A high match from one source deserves close review. Even if the source is cited, too much borrowed wording can make your paper feel like a summary instead of your own argument.

Try this:

  • ✂️ Trim long quotations and keep only the wording you truly need.

  • 🧾 Explain why the source matters and connect it to your claim.

  • 💭 Add your own analysis so the paragraph is not just borrowed evidence.

What if most of my paper is just my own words?

That can be fine for a reflection or creative assignment, but research papers usually need evidence. If your assignment requires sources, then:

  • 📌 Support claims with facts, examples, or expert views.

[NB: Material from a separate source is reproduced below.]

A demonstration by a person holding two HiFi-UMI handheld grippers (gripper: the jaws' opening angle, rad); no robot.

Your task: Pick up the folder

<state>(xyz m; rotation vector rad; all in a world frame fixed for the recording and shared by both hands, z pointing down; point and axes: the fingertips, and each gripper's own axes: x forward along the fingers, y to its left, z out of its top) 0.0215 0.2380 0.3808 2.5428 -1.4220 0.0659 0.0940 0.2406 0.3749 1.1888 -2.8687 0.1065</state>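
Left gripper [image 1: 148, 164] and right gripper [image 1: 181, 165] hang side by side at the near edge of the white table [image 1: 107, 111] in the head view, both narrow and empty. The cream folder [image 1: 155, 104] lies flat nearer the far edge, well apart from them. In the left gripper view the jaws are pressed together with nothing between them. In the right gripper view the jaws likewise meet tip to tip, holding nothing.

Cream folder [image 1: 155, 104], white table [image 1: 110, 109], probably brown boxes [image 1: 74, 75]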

  • 📖 Use research strategically where it strengthens your point.

  • 🔗 Cite sources properly so the low score does not hide weak evidence.

What if I still need help?

Talk to your teacher or professor. They may see more report detail than you do, and they can explain how your course interprets similarity. Before the conversation:

  • 📄 Bring your paper and any Turnitin report view available to you.

  • 📝 Mark the matches you do not understand.

  • 🧩 Ask which parts should be quoted, paraphrased, cited, or rewritten.

3 Ways to Get a Turnitin Similarity Score Before Submitting

While Turnitin itself doesn’t offer a public pre-check tool, there are a few smart ways to preview your similarity score—before hitting submit for real.

Option 1: Check if Your School Allows Draft Submissions

Some schools or instructors allow multiple submissions before the deadline. If that option exists, you can:

  • Upload a draft version of your paper

  • Review the Similarity Report and the highlighted sources

  • Revise citations, quotes, and paraphrases before submitting the final version

📝 Heads up: after some resubmissions, Turnitin may enforce a 24-hour delay before showing a new report.

Option 2: Ask Your Instructor Directly

If there is no draft submission option, ask early and politely:

“Can I submit a draft to Turnitin to review similarity before the final deadline?”

Many instructors appreciate proactive questions, especially when your goal is to learn citation expectations and revise before the final upload.

Option 3: Use a Trusted Similarity Checker 

Some tools offer similarity checks before submission. They can help you notice missing citations, but they are not the same as your school's official Turnitin report. Keep this in mind:

  • ❌ Many do not use Turnitin's full comparison database, so the score may differ

  • ⚠️ Some tools store uploaded papers, which can create privacy or future-matching concerns

  • ✅ If you try one, choose a tool with clear storage and privacy policies

Final Thoughts: Is 36% Turnitin Similarity Bad?

Not automatically.

A 36% Turnitin similarity score can be acceptable when the matches come from properly cited quotations, references, common wording, or required template language. It becomes a problem when the overlap is uncited, concentrated in one source, or copied in long blocks. The number alone does not prove plagiarism; context is key.

Review the report carefully, revise weak matches, and ask your instructor if the assignment has a target range. The goal is not zero similarity. The goal is honest, well-supported writing in your own voice.